Analysis of particle based thermal storage solutions for gas turbine applications

Abstract

The growth of installed renewable energy sources as a reaction to the rising interest in a low-carbon energy production has an impact on the load activity of conventional power plants. The generated power from wind parks and photovoltaic power stations is fluctuating based on the local weather conditions, which are often unpredictable and change in a short amount of time. This behavior results in many load changes of conventional power plants to provide a stable frequency in the electricity grid. The lifespan of these power plants, which are often thermal power plants, will be reduced due to the load changes and that the operating point is not the design case. This leads to higher maintenance costs, reduced efficiency and often to a higher carbon output. To maintain a constant load on conventional power plants, the fluctuating share of the electricity fed into the grid needs to be stored when the supply exceeds the demand, or the produced energy from a conventional power plant needs to be stored to enable a flexible supply.
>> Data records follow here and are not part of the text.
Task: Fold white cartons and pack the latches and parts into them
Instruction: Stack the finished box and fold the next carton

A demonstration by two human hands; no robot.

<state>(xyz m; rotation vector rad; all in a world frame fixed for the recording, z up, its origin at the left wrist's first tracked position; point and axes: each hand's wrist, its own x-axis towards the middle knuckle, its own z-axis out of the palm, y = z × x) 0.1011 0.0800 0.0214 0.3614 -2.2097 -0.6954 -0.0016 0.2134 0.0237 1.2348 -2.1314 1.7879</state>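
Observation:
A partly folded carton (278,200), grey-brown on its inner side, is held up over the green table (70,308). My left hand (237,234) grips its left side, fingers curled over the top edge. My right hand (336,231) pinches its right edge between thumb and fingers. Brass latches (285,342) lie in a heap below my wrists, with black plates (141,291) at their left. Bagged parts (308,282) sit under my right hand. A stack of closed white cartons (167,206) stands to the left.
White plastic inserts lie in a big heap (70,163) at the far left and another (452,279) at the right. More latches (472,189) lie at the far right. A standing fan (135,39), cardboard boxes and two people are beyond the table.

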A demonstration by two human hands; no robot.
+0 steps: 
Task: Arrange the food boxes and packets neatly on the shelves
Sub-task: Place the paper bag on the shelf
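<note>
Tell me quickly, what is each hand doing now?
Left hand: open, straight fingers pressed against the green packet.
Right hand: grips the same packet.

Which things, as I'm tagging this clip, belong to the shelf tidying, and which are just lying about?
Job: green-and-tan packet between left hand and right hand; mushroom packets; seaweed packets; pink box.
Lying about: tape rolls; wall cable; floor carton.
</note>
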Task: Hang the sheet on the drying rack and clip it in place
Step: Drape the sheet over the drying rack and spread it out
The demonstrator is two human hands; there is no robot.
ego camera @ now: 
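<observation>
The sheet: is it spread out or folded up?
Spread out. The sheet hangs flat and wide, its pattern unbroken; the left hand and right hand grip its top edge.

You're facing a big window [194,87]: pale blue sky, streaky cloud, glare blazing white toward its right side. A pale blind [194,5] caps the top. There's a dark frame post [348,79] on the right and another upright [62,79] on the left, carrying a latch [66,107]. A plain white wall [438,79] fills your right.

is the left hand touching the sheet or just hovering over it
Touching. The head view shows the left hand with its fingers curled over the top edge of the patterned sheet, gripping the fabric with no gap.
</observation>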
The aim of this thesis is to develop a sensible particle-based heat storage system that allows the load flexibility of combined cycle power plants (CCPP) to be increased by diverting the exhaust gas from a gas turbine, which is normally used in a steam generator to drive a steam turbine. Two systems are envisioned for this task, a fluidized bed heat exchanger (HEX) and a plate type moving bed HEX. For the first system the exhaust gas from a gas turbine will be used to fluidize a sand bed and heat the particles. With the exhaust gas fluidizing the solid bulk, additional components are reduced to bulk conveying systems which transport the heat storage material from the HEX to storage tanks and back. The second system consists of several channels arranged in parallel, which are traversed by air. The heat storage material falls between these channels, reducing the auxiliary energy to bulk conveying systems. Both systems will be analyzed numerical to gain information about viable operating conditions and the physical values of both streams. In a second step computational fluid dynamic (CFD) systems are used to optimize the proposed systems.